Anonymous informants at some of the world's biggest banks have confessed to the systematic manipulation of the foreign exchange market, affecting trillions of dollars in global investments. The key measure of global exchange rates, the WM/Reuters rate, was for years manipulated by large banks to increase profits at the expense of their clients. As today's financial markets continues to offer a dizzying array of tools and products, many of which depend on unregulated rates and benchmarks, government oversight is more necessary than ever.
According to State Street, the financial metrics firm that performs the calculations, the WM/Reuters rate is put together using an anonymous, automated process. For most major currencies, the rate is calculated at half-hour intervals, using sample data from a minute-long period starting thirty seconds before the half-hour mark (160 smaller currencies are calculated every hour). This automated system might, in theory, serve to allay fears of rate-fixing in markets where rates are determined by the traders themselves, as was the case in the 2010 Libor scandal. However, by making a high number of low-volume trades in the one-minute period before the WM/Reuters rate is calculated, bankers can artificially increase or decrease an exchange rate by hundredths of a percent.
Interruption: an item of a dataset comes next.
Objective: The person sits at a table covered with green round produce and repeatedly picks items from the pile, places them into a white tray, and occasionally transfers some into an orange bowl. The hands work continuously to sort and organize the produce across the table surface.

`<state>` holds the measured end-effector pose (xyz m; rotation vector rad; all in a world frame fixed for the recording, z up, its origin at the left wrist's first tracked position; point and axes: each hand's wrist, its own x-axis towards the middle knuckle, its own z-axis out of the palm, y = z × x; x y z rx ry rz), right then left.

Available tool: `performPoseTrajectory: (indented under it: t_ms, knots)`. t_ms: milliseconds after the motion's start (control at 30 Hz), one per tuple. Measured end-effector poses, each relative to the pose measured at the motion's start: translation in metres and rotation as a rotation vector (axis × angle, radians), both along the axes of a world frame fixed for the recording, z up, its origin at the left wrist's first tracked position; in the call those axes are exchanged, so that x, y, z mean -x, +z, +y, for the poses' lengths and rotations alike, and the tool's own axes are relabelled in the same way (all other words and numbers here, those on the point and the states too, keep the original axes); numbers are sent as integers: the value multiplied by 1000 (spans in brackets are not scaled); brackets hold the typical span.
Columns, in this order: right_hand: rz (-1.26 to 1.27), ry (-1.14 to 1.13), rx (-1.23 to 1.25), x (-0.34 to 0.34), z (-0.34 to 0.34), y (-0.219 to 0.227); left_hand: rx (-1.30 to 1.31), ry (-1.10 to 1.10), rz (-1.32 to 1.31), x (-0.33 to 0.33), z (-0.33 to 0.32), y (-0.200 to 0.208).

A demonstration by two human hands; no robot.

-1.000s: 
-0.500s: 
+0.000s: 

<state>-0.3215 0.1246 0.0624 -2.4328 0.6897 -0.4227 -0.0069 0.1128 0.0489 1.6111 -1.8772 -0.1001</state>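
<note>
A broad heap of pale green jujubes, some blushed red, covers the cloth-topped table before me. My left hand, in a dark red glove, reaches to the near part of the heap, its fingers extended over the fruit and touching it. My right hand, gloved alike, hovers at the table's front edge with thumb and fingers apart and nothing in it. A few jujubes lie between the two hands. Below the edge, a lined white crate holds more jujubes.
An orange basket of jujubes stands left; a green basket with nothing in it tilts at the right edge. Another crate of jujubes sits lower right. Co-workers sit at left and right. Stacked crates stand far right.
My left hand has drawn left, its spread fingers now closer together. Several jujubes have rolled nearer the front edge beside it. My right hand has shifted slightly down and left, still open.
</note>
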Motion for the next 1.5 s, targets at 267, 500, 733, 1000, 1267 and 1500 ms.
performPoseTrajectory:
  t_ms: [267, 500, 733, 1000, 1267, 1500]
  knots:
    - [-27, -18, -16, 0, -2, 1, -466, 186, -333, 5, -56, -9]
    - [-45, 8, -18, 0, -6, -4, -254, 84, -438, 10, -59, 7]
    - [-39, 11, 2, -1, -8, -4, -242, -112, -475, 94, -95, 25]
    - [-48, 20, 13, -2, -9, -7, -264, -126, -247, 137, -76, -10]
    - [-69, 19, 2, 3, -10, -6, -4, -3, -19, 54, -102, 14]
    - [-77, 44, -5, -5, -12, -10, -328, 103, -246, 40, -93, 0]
Sources from many of the largest banks have described how this tactic — dubbed "banging the close" — is systematically used by banks to rig the system and exploit clients. For example, if a bank's client has given instructions to sell $100 million, which by increasing supply of the currency would decrease its value in the market, the banker would sell his dollar reserves at the higher, earlier rate, timing his trade to maximally reduce the exchange rate, decreasing the selling price for his client's currency. The banker could then buy up his client's own currency for the lower price, go home, and do it all again tomorrow.
This kind of manipulation in the foreign exchange market has in the past been met with skepticism. To many, the foreign exchange market which trades $4.7 trillion on daily basis, is too large for manipulation. Even certain governments struggle to affect the value of their currencies. If a bank tries to influence the rate in one direction, another bank might just as well be moving it in another. There would have to be systemic collusion between major financial institutions to pull off the large-scale manipulation of exchange rates.
Unfortunately, that is precisely what has been happening. Taken together, four large banks — Duetschebank, Citigroup, Barclays, and UBS — dominate more than 50% of the market. According to anonymous sources, traders at rival banks instant message each other on a routine basis when respective client orders match up enough to allow for rate-setting, a.k.a. the systemic exploitation of global markets and their own clients. Britain's Financial Conduct Authority, which supervises London's financial markets, is considering a probe into charges of rampant manipulation.
Some Americans might consider this old news. This exchange rate scandal follows on the heels of revelations that another obscure market measurement — the ISDAfix rate – has been subject to industry-wide manipulation. The ISDAfix, an important benchmark that guides the $379 trillion interest swap market, is calculated by ICAP, a financial measurements firm based in New Jersey who on daily basis collects voluntarily submitted data from 13 of the world's biggest banks, such as JP Morgan and Goldman Sachs. The Department of Justice is investigating whether banks submitted manipulated quotes to affect the ISDAfix rate and if certain traders took advantage of ICAP's at times slow data-entering process to boost profits. In 2010, another scandal revealed that major London banks had manipulated the Libor rate, which measures the interbank interest rate between London financial institutions and presumably measures their overall financial health. Bank executives had colluded to artificially keep the rate high or low before UK financial authorities stepped in and assumed responsibility for measuring it.
Unfortunately for the families, cities, and pensions that have lost billions of dollars to the systemic manipulation of financial rates, much of what banks have done is not, technically speaking, illegal. A federal judge in New York recently ruled that the Libor racket did not actually break the law, since the collaborative nature of how the rate was put together by London banks was not competitive in nature. The WM/Reuters rate that measures exchange markets is not deemed a regulated financial instrument by the EU's Markets in Financial Instruments Directive and is not even covered by Dodd-Frank. The victims of white collar crime might never receive restitution, but, as financial markets continue to prove their inability to ethically regulate themselves, we can at least hope that government will at some point assume responsibility for benchmark rates across the industry.
In other words, time to call your congressman, folks.